Мне пришлось сообщить новость: меня благословили на Афон с иеродиаконом Агафодором изучать монашескую жизнь. Отец сразу стал серьезным:

– А как же мы с тобой будем жить, сын?

– Папа, если сестры будут помогать тебе, то мы сделаем так: ты живи в Адлере, а я на Афоне. Раз в год мне нужно визу делать в Москве, и я буду тебя навещать…

Такая новость не понравилась отцу:

– Это все хорошо, но нехорошо! Так что же, я опять останусь один?

Он глубоко задумался. Затем, видимо, принял какое‑то решение:

– Ладно, сын, понимаю: работа есть работа. Это главное. Если направляют в Грецию, поезжай с Богом! Не забывай меня… Разреши мне написать дочери, что я остаюсь в Адлере. Пусть она иногда с мужем приезжает ко мне?

Я согласился. Наступило молчание.

– Федор Алексеевич, когда к вам приедут родственники, мы снова перейдем в скит, не переживайте! – самоотверженно предложили сестры.

Монахи, услышав о моем приезде, собрались у нас на квартире. Среди новичков выделялся каким‑то необыкновенно благодатным обликом худой высокий иеромонах Гедеон. Оказалось, он вернулся из паломничества в Иерусалим, где присутствовал на схождении Святого Огня в Субботу перед Пасхой, отчего весь светился благодатью. Это изумило меня: какая же благодать должна быть на Гробе Господнем, если у людей становятся такие лица?
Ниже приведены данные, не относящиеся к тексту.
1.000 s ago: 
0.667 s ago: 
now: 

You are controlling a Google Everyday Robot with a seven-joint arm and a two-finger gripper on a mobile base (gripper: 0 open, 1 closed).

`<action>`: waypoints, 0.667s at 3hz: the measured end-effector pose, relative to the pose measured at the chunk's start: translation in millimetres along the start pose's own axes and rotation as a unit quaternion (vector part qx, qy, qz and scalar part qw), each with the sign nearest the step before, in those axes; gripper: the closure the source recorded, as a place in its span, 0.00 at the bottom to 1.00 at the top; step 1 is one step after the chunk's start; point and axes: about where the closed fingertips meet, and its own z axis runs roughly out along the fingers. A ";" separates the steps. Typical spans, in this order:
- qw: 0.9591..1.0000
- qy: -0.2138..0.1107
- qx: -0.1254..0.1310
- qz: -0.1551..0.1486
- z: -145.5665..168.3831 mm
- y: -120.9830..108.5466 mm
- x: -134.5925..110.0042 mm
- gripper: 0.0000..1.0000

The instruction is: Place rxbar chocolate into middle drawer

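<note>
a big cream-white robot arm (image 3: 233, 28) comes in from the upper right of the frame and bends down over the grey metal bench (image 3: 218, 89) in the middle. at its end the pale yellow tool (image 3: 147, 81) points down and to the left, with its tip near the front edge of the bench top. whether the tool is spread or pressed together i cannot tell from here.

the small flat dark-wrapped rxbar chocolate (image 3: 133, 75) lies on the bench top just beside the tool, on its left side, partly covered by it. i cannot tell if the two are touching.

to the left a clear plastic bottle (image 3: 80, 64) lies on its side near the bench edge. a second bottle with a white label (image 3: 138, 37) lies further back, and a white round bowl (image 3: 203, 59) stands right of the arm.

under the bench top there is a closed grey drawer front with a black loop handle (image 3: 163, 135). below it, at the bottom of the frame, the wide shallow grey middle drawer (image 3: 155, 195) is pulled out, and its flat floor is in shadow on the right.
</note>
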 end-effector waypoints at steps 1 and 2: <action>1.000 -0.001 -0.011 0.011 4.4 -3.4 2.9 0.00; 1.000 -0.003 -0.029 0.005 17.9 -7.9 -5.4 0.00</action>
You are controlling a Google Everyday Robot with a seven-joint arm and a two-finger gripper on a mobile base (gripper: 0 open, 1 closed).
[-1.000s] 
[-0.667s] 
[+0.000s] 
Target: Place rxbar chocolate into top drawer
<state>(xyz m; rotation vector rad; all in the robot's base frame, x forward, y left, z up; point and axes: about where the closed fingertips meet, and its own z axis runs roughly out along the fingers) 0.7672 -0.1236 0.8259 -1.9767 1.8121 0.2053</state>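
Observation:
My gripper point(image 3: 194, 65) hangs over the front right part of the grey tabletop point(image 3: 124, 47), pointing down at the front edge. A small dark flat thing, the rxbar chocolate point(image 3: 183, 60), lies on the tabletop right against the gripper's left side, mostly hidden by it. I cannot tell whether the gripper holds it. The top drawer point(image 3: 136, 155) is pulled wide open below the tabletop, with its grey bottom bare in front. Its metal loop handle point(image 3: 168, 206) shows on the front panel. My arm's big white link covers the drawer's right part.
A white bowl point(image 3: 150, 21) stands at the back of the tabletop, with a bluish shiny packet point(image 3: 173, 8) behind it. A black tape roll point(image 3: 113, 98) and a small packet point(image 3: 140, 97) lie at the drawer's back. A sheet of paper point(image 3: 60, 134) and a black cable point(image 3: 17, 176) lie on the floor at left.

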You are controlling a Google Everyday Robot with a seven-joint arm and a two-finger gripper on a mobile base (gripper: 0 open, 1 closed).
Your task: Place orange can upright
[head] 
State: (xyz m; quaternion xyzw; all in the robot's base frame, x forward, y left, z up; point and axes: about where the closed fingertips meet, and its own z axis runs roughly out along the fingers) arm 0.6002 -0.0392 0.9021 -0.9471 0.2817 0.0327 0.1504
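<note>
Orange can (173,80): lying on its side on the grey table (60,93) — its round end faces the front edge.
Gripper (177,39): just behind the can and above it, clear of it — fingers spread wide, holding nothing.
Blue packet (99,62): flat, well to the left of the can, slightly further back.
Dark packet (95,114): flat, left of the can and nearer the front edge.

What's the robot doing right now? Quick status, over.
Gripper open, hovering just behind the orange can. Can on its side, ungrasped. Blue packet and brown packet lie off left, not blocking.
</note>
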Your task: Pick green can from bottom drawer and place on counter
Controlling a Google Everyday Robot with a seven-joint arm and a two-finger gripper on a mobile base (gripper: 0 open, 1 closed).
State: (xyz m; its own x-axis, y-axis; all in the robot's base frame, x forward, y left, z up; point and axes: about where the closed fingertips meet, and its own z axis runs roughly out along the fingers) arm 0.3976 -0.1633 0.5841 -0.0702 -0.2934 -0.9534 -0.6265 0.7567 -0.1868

Послушник Санча, как прозвали Александра братья, выразил желание сопровождать меня в Абхазию. Тамара тоже решила съездить на Псху, чтобы повидаться с родителями. Надежда с Ваней осталась пока с Федором Алексеевичем. Мы сообща отслужили на дорогу литургию в нашей домашней церкви.

Через неделю, навестив в Сухуми матушку Ольгу и дьякона Григория, которые поздравили меня с отъездом на Афон, мы оказались на Псху. Пронзительный свист и грохот приземляющегося вертолета ворвался в сонную дремоту горного села. Когда винты остановились, стало слышно откуда‑то жалобное мычание теленка. В забор аэродрома уставились морды любопытных свиней. Встречающих было немного: подоспела пора уборки сельского урожая. Пахло подсыхающей скошенной травой.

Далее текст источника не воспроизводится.